Там мы стали другими - стр. 28
Я встаю и отхожу от компьютера, откидываю голову назад, разминая шею. Я пытаюсь подсчитать, сколько времени провел за компьютером, но, когда запихиваю в рот кусок пиццы двухдневной давности, мои мысли уносятся к тому, что происходит у меня в мозге, пока я ем. Не прекращая жевать, я кликаю на другую ссылку. Когда-то я читал, что ствол головного мозга составляет основу сознания, что язык почти напрямую связан со стволом мозга, и поэтому еда – самый прямой путь к тому, чтобы почувствовать себя живым. Эти чувства или мысли прерываются страстным желанием выпить пепси.
Заглатывая пепси прямо из бутылки, я смотрю на себя в зеркало, которое мама повесила на дверцу холодильника.

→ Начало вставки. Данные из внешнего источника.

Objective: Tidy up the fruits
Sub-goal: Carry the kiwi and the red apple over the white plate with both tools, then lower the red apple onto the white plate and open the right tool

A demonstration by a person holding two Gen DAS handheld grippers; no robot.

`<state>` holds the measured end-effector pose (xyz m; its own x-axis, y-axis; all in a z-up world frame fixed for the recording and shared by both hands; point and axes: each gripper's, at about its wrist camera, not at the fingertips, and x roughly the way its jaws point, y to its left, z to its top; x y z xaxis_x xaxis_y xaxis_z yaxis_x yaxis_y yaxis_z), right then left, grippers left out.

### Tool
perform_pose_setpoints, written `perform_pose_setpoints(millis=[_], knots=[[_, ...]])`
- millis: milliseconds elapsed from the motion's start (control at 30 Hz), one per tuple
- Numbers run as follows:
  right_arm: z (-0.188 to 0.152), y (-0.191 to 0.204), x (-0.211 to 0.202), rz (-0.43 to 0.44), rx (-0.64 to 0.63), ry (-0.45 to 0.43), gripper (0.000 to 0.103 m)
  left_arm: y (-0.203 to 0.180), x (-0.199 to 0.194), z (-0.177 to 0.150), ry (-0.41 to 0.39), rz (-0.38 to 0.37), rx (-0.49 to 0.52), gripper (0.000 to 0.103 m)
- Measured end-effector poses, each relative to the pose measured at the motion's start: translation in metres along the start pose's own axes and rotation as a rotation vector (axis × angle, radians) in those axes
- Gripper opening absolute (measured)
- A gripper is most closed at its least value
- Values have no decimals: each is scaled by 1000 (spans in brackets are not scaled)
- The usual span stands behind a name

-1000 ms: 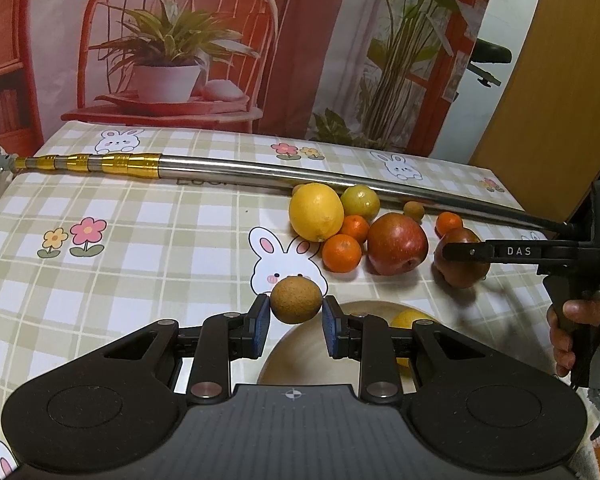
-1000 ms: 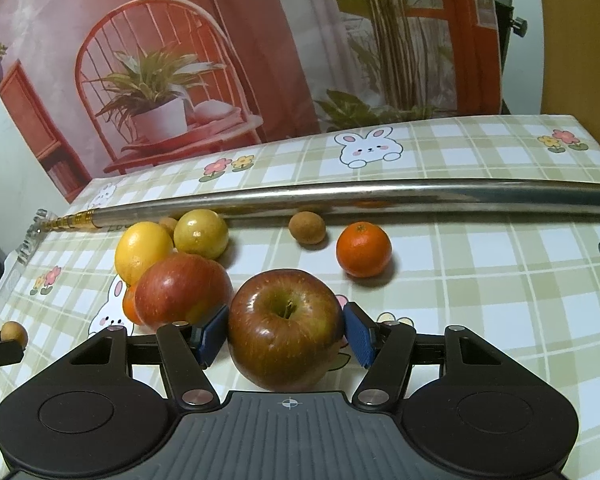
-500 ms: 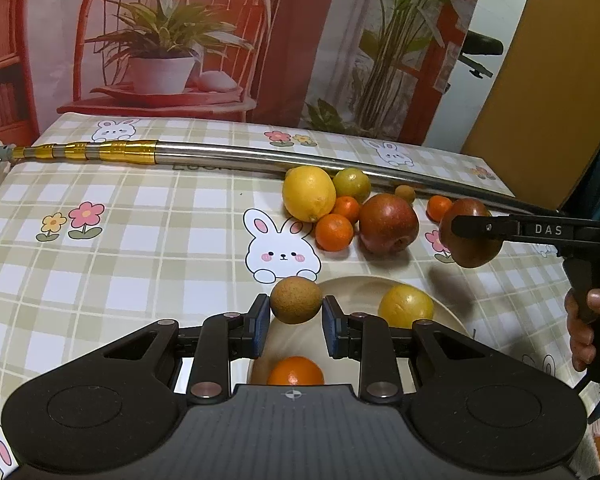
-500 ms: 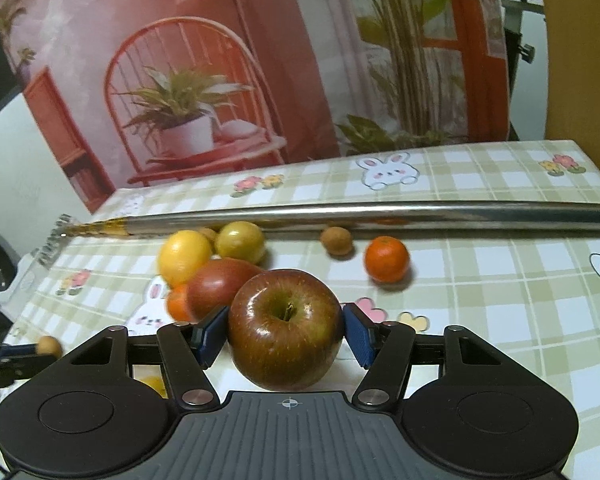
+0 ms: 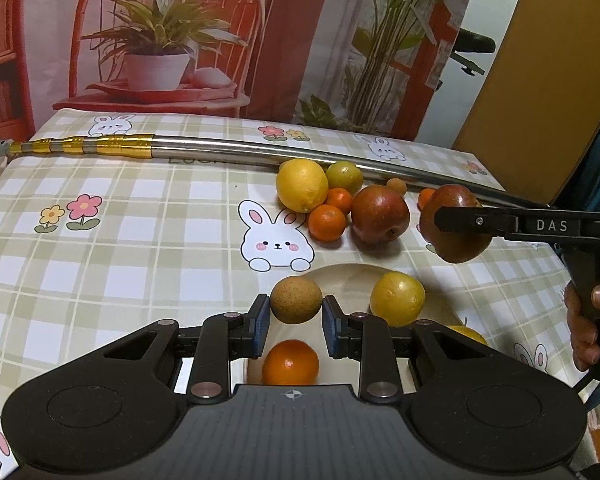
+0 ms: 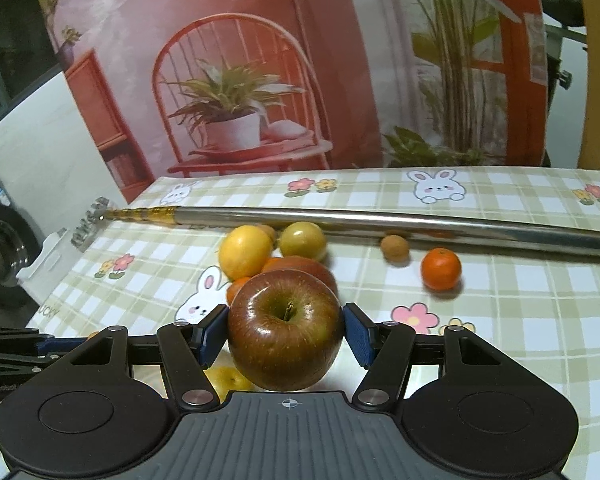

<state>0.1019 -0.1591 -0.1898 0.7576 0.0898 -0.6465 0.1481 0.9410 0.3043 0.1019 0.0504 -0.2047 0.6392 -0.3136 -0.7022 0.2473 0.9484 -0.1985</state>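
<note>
Lifted since a second earlier, the apple [image 6: 286, 330] hung clamped in the right gripper [image 6: 285, 334] above the plate [image 5: 342, 282]. Only the left view showed an orange [image 5: 290, 362] and yellow citrus [image 5: 397, 298] on it. A metal pole [image 5: 260, 154] lay behind the loose fruit. The left gripper [image 5: 296, 320] pinched a small brown fruit [image 5: 296, 299] over the plate.

A checked tablecloth [image 5: 120, 248] printed with rabbits and flowers covers the table. A long metal pole [image 5: 228, 151] with gold bands at one end lies across it. Behind hangs a backdrop [image 6: 260, 80] picturing a red chair and potted plant.
</note>
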Motion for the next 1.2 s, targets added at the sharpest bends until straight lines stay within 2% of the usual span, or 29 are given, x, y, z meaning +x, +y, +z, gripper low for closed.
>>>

Неужели она сделала это для того, чтобы я мог увидеть себя, прежде чем полезу за едой? Неужели хотела сказать: «Посмотри на себя, Эд, посмотри, во что ты превратился, чудовище»? Но это правда. Я страшно опух. Все время вижу свои щеки, как носатый человек всегда видит свой шнобель.
Я выплевываю пепси в раковину за спиной. Оглаживаю щеки обеими руками, потом трогаю их отражение в зеркале, втягиваю щеки, прикусывая изнутри, пытаясь представить себе, как могло бы выглядеть мое лицо, если бы я скинул фунтов тридцать[40].
Я не рос толстым. И не страдал лишним весом. Я был не из тех, у кого ожирение или богатырский размер одежды, или как там это теперь можно назвать, чтобы соблюсти политкорректность и не выглядеть бестактным или невеждой. Но я всегда чувствовал себя толстым. Не означало ли это, что мне суждено было однажды стать толстым, или же навязчивые мысли о собственной тучности, даже когда и намека на нее не было, в конце концов привели меня к ожирению? Неужели нас неизбежно настигает то, чего мы больше всего стараемся избежать, и все потому, что уделяем этому чересчур много внимания и излишне тревожимся?
Компьютер подает сигнал уведомления от Facebook, и я возвращаюсь в свою комнату, зная, что меня ждет. Я все еще подключен к аккаунту моей мамы.
Мама помнила о моем отце лишь то, что его зовут Харви, он коренной американский индеец и живет в Финиксе. Меня бесит, когда она говорит «коренной американец», употребляя этот странный политкорректный термин, который можно услышать только от белых, никогда не знавших настоящих туземцев. И это напоминает мне о том, как я далек от них из-за нее. Не только потому, что она белая, и я, стало быть, наполовину белый, но и потому, что она никогда не пыталась помочь мне связаться с моим отцом.
Я предпочитаю называть себя туземцем, как это делают и другие коренные жители, пользователи Facebook. У меня 660 друзей. Тысячи туземцев в ленте. Впрочем, большинство моих друзей – это люди, мне не знакомые, но они с радостью «зафрендились» со мной по моей просьбе.
Получив разрешение от мамы, я отправил с ее странички личные сообщения десяти разным Харви из тех, кто казался «очевидным» индейцем и проживал в Финиксе. «Возможно, ты меня не помнишь, – написал я. – Много лет назад мы провели вместе незабываемую ночь. Я не могу ее забыть. Таких, как ты, у меня не было ни до, ни после той ночи. Сейчас я в Окленде, в Калифорнии. Ты все еще живешь в Финиксе? Мы можем поговорить, встретиться как-нибудь? Ты не собираешься в наши края? Или я могла бы приехать к тебе». Меня коробит от того, что я веду переписку от лица собственной матери, пытаясь соблазнить своего потенциального отца.